No dyes are required, the beautiful colour spectrum is locked within the metal and is brought out depending on what voltage is flowed through the piece in the anodising tank. 25 Volts will yield a dark purple, whereas 35 volts will bring out an electric blue as pictured. different colours can be produced by increasing the voltages up to around 110 volts. needless to say special precautions need to be taken while using higher voltages such as these, oppose to the typical 12-18V threshold you may be familiar with anodising aluminium. 
This piece i have anodised to show Skiprat what can be done with one of his favourite metals. at a later date i will expand upon this practice and do a tutorial series on how to do this safely at home.








I have attached a colour chart which will give you a rough idea as to what colours can be acheived with different voltages.


----------



## skiprat

Saaaa weeeet!! :biggrin:

So Brad, can you mask and or use different voltages to get different colours on the same workpiece?

How durable is the colouring? Is it practical for something that will be handled often?


----------



## D.Oliver

I'm worried that if you and Steven start collaborating on things my computer won't be able to handle it.  It will give me the "awesome capacity has been exceeded" message and then will start smoking.


----------



## BradG

not that i want to make you explode with excitement....... but you can do a little bit more than just mask and apply a second colour with the right skills 











Credits to Jean for the artwork. *This is not my work *but does give you a good idea what you can accomplish. il go into details in the tutorials on how this is done.

As for durability, yes its very durable. not something which will simply rub off by being handled. though the good thing with anodised Ti is its easier to strip than sealed aluminium if you dont like the look of it, and want to change it somewhat.


----------



## skiprat

Very impressive stuff there Brad.....

LOL....all we need to do now is find someone with the 'right skills' !!:biggrin:

Somewhere in my little rat cave I have a power supply unit that has a fully variable volt and current output so one of these fine days I'm going to have to dust it off and have a go too. 
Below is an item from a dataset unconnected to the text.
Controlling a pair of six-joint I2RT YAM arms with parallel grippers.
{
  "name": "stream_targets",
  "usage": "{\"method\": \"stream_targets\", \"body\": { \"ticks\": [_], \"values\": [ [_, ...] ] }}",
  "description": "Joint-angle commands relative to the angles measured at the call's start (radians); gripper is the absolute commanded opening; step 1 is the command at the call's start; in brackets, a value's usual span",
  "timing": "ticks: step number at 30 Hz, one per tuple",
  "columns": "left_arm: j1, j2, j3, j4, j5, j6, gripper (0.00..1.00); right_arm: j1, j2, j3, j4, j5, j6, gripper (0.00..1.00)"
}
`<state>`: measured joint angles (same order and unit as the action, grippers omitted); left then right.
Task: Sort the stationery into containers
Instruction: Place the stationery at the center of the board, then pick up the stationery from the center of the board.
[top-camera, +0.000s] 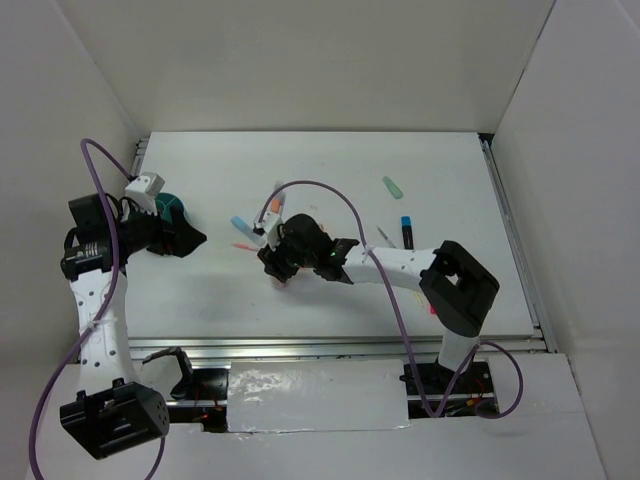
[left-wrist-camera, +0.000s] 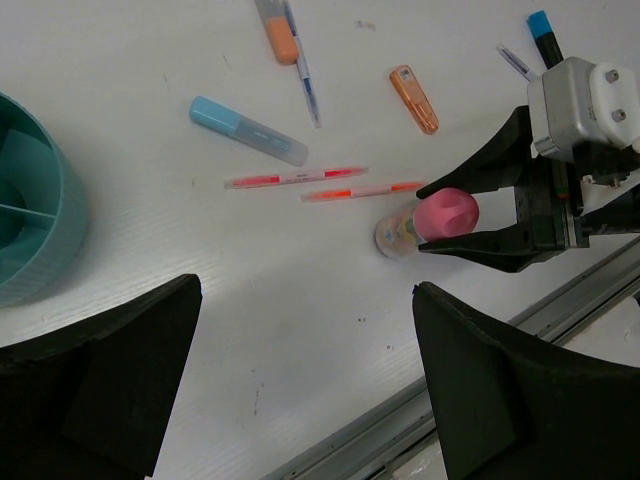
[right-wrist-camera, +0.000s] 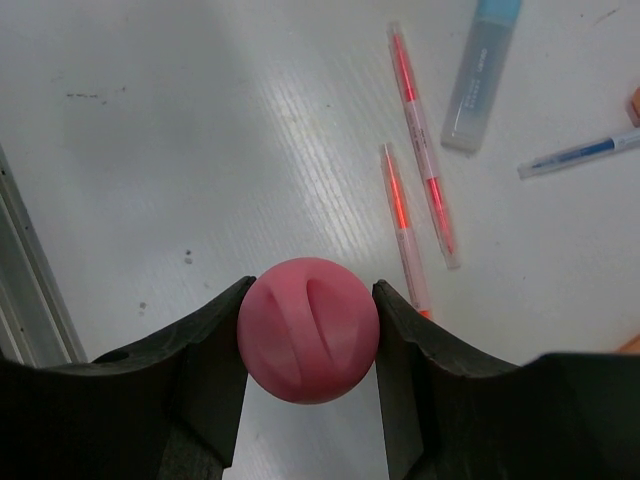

The volt/colour chart is very interesting. How does 'Time' and 'Material thickness' effect the process?


----------



## Jim Burr

Saw the title and said why on earth would anyone want to anodize Ti!? Now I see why!


----------



## BradG

The colour takes seconds to appear. literally 2-3 seconds. the images you see above are alot easier than you think. the skilled part is outlining the pieces. Jean does this by hand using a press engraver which is the tool you can see in the picture with the two pendants. 

Once the outline is there you then colour in between the lines.. you do this using a tooth pick with a strand of wire placed towards the tip with the electrolyte soaked up in the toothpick. you then treat it like a paint brush and vary the "paints colour" by tweaking the voltage as you go.

Il be manufacturing the tools for doing this soon, maybe you would like to demo one 

Material thickness is irrelevant as you are actually building an oxidised layer on top of the surface of the Ti. the only variation it would cause is the surface area of the titanium which would have an effect on the ampere, though with dealing with the size of the pieces we are using its negligable, at around 0.07A per square inch


----------



## skiprat

BradG said:


> Il be manufacturing the tools for doing this soon, maybe you would like to demo one


 

Well, the rest of the clevery stuff sound like a piece of cake !! ( Yeah right!!! :biggrin: )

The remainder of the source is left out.